Verse 2 He maketh me to lie down (be still) ---sometimes He really has to “make” me---taking out the phone or internet or putting me flat on my back---that way I have to “look up.” In green pastures---a great place for sheep to be easily fed---He nourishes/feeds me with His Word. He leadeth me---(He guides me & knows my name just as the shepherd leads & calls his sheep by name, (John 10:3) beside the still waters. ---calming, yet living water---the water of life. Bishop Handley Mouley used to say, “Even if you have not a long time to spend in the morning with your God, hem it with quietness. (Edges of His Ways, 2/22; emphasis mine) 

Verse 3 He restoreth my soul; “Unto Thee O Lord do I lift up my soul” (Psa. 25:1) spiritual rest and renewal--I can’t do it on my own.
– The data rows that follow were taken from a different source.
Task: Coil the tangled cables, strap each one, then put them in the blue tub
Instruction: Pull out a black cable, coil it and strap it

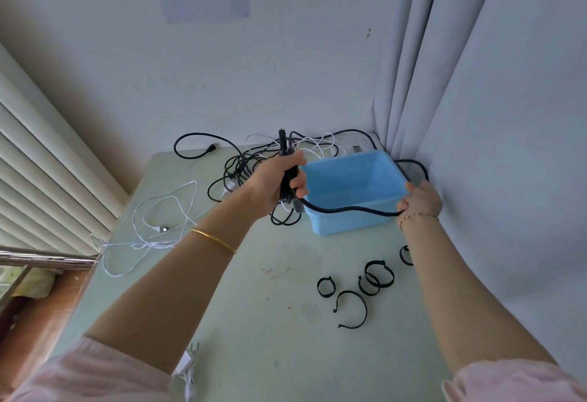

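Pink sleeves frame the bottom; our left grip clenches the coiled black cable, our right grip pinches its loose strand before the blue tub.

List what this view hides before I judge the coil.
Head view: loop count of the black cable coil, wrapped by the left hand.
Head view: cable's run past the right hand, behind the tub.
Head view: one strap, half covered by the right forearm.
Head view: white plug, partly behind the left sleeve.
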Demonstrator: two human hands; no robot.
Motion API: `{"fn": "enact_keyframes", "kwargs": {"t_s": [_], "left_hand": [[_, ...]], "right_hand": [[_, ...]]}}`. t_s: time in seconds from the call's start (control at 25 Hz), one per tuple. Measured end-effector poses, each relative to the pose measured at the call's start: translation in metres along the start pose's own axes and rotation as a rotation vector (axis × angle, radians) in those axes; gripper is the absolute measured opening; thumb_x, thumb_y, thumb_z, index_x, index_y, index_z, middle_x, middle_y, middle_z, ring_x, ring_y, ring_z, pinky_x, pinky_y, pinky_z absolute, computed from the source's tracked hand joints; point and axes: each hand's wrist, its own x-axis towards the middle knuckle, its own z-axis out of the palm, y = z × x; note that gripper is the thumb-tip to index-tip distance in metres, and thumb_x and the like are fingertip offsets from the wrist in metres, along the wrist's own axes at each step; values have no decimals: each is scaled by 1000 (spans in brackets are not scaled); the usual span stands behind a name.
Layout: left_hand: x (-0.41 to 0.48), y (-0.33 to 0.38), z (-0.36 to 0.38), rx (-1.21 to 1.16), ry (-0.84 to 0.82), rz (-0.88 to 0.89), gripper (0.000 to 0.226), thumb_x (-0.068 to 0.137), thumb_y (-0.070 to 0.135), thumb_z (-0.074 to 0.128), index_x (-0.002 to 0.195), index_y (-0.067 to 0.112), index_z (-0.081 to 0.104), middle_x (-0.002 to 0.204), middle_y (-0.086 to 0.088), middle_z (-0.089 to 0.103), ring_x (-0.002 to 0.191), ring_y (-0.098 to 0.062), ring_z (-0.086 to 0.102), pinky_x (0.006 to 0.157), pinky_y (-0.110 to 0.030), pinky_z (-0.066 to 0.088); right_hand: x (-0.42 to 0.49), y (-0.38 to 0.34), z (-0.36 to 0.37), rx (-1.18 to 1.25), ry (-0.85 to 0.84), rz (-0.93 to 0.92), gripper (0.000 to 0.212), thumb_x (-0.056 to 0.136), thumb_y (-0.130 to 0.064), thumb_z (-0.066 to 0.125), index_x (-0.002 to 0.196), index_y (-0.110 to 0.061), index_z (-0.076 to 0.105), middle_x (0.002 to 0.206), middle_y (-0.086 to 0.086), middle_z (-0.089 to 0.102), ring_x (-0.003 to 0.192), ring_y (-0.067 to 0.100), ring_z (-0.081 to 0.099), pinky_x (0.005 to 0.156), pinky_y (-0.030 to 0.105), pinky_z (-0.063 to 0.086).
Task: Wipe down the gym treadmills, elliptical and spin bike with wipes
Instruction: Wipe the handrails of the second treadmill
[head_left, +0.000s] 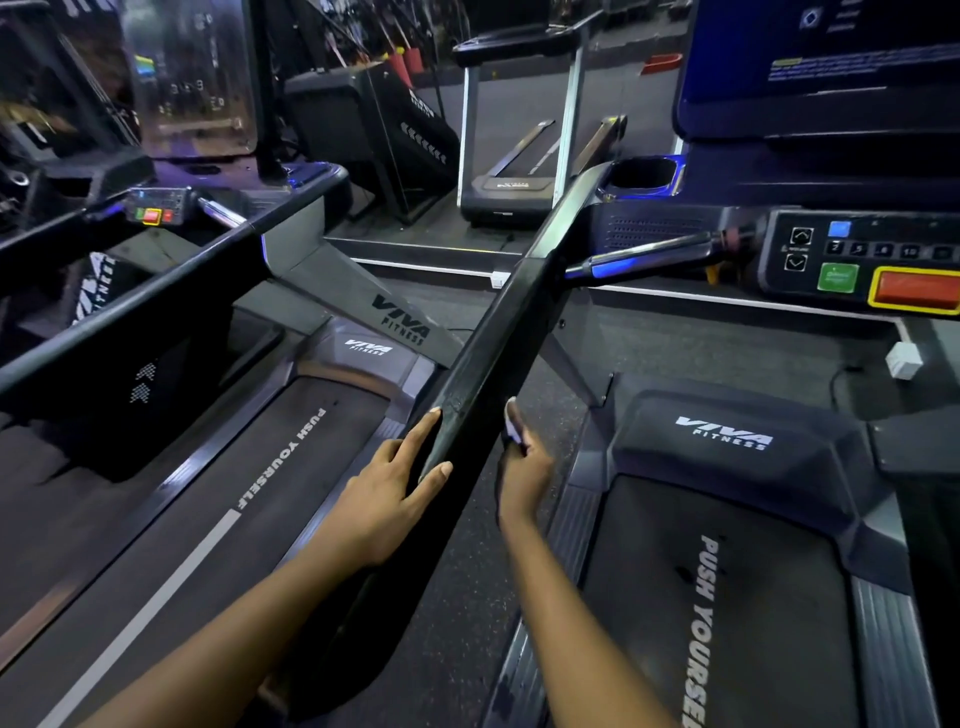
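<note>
Nearby, two bare forearms are seen reaching forward to a black handrail (498, 332) that runs diagonally between two treadmills. The left hand (387, 488) is laid against the rail's left side, fingers straight along it and thumb across its top edge. The right hand (524, 473) is held just beside the rail's right side, fingers curled, with a small pale wipe (513, 427) pinched at the fingertips; whether it touches the rail cannot be told. Below, the left belt (208, 509) and right belt (727, 597) are marked "PUSH YOURSELF". Further on, a console (857, 260) with a green button (837, 276) and a red button (917, 288) is seen, with a cup holder (644, 176) beside it. Beyond, another treadmill (514, 192) is parked.
</note>
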Motion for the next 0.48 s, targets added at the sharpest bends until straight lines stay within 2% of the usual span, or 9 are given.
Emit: {"fn": "enact_keyframes", "kwargs": {"t_s": [0.12, 0.2, 0.28, 0.36, 0.48], "left_hand": [[1, 1, 0, 10, 11, -4, 59, 97, 50, 33, 146, 49, 1, 137, -5, 41, 125, -24, 43, 97, -34, 33], [1, 1, 1, 14, 11, -10, 59, 97, 50, 33, 147, 47, 2, 137, -7, 41, 125, -27, 43, 96, -35, 33], [1, 3, 1, 14, 10, -7, 58, 97, 50, 32, 147, 47, 3, 135, -9, 42, 124, -29, 44, 95, -35, 33], [2, 3, 0, 15, 11, 2, 58, 97, 49, 32, 147, 46, 3, 133, -9, 43, 122, -29, 44, 94, -35, 33], [2, 2, 1, 16, 10, -4, 58, 98, 49, 32, 147, 46, 3, 132, -8, 43, 123, -28, 42, 96, -36, 32]], "right_hand": [[-56, -10, -11, 31, -81, 18, 52, 82, 23, 43, 116, -13, 60, 118, -8, 58, 100, -19, 53, 90, 3, 38], [-73, -16, -24, -7, -129, -18, 52, 79, 26, 41, 115, -5, 62, 117, -8, 58, 99, -20, 53, 90, 3, 38], [-54, -25, -33, -47, -60, -79, 47, 81, 22, 44, 115, -3, 62, 116, 0, 61, 100, -14, 52, 90, 5, 41], [-10, -36, -29, -87, 25, -51, 42, 86, 15, 44, 118, -6, 62, 118, 4, 62, 100, -5, 54, 81, 4, 41], [53, -50, -4, -166, 27, 45, 44, 89, 11, 38, 119, -10, 62, 122, 10, 61, 107, 20, 59, 70, 13, 36]]}}
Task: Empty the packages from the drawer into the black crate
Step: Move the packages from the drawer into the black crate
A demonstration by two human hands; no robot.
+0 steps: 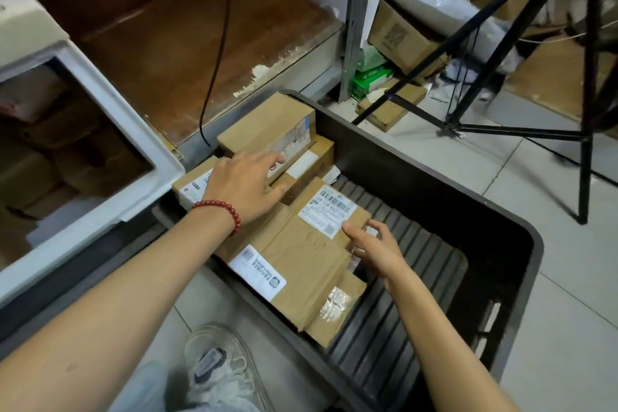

In His grace, He feeds the hunger in my soul and that nourishment keeps me. O people of God, be great believers! Little faith will bring your souls to heaven, but great faith will bring heaven to your souls. (Charles H. Spurgeon) he leadeth me in the paths of righteousness---I can trust His guidance to keep me on a level path (Psa. 27:11) His path (Psa. 25:4) for his name's sake.----as One who directs His people for His reputation, His glory. 

In every situation even ones of adversity, to God be the glory.
Assignment to self or you can join me if you choose---as you put your head on the pillow tonight, recite these 5 words.......The LORD is my shepherd---each time emphasizing a different word and just see how many different ways those words will speak to you.